Denn eine ähnliche und vergleichbare Ausgestaltung findet sich bei Personaldienstleistern / Headhuntern. Sie suchen häufig unter Nutzung öffentlich zugänglicher und eigener Daten(bestände) einen geeigneten Kandidaten für Unternehmen (Näher hierzu siehe Art.-29-Gruppe, WP 169, S. 23).

Zahlen und Fakten des ULD aus 2019

  • 1.194 schriftliche Beschwerden (davon für 235 nicht zuständig)
  • 959 Verfahren eröffnet (680 davon gegen nicht öffentliche Stellen / Unternehmen)
  • 758 Beratungen
  • 349 Meldungen über Vorkommnisse, die den Schutz personenbezogener Daten verletzt haben (hier sind zahlreiche Datenpannen dabei, über die das ULD nicht der Verantwortliche, sondern Dritte / Betroffene informiert haben
  • 37 Warnungen
  • 26 Verwarnungen
  • 2 Anordnungen
  • 0 Bußgelder
  • Ohne vorherige Beschwerde hat das ULD 10 Prüfungen im öffentlichen Bereich und 13 Prüfungen im nicht-öffentlichen Bereich durchgeführt.

Fazit: Tipps für die Praxis, keine Bußgelder

Der Tätigkeitsbericht enthält einige wichtige Klarstellungen zu relevanten Praxisfragen, wie sich die DSGVO anwenden lässt.

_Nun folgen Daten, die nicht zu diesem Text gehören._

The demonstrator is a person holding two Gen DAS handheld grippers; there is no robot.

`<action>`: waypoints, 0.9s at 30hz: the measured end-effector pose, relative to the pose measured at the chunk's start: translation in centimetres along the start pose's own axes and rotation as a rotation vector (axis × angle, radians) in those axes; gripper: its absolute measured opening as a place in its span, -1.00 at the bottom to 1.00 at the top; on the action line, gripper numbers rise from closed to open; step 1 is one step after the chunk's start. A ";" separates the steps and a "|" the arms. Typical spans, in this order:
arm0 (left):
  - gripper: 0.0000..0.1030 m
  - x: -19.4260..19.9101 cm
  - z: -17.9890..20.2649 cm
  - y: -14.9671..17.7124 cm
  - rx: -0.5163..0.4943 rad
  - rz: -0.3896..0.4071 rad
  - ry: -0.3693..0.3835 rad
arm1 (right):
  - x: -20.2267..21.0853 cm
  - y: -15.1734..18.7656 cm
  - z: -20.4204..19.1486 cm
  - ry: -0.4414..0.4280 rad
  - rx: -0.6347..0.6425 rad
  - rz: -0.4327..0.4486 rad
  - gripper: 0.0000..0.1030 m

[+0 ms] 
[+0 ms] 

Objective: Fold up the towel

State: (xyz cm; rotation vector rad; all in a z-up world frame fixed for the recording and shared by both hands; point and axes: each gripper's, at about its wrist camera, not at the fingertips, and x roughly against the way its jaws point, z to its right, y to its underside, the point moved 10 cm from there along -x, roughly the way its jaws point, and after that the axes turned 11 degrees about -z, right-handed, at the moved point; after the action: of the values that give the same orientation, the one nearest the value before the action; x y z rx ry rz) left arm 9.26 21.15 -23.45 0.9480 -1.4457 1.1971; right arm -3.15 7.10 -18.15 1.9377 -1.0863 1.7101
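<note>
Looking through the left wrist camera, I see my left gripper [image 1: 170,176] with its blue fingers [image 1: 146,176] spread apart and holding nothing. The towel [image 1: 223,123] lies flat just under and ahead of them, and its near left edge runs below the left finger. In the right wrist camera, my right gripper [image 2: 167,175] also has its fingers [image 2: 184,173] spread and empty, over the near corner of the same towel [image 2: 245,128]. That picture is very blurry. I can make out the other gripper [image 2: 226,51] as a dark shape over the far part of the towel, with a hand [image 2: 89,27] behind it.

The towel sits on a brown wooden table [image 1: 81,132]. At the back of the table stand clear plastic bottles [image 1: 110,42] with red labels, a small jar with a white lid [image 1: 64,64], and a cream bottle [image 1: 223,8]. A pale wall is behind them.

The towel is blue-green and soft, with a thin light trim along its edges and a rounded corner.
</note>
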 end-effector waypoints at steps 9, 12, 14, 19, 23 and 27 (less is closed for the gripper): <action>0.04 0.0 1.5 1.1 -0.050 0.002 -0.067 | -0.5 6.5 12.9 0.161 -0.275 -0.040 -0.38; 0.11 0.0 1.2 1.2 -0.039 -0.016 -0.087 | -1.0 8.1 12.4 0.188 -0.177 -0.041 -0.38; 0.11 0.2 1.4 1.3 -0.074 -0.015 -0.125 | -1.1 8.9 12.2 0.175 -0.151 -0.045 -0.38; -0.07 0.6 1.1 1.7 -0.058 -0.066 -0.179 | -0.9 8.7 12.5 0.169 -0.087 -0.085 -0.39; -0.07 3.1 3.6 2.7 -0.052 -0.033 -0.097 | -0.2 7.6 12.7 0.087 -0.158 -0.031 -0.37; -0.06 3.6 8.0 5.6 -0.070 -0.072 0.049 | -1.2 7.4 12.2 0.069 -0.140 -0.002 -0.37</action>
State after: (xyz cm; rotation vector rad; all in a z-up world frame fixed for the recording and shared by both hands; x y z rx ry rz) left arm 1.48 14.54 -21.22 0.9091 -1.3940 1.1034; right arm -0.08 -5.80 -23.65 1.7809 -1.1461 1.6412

Dass das ULD einige aus der Ferne „krasse“ Datenschutzverstöße – unabhängig von der Diskussion über die Bestimmtheit der Sanktionsnormen der DSGVO – jedoch nicht mit einer Geldbuße sanktionierte, lässt einen erforderlichen Ausgleich zwischen Aufklärung und Sanktionierung vermissen.

Autor*in: Dr. Kevin Marschall (Dr. Kevin Marschall ist Geschäftsführer der GDPC GbR, einer auf Datenschutz spezialisierten Unternehmensberatung mit Sitz in Kassel.)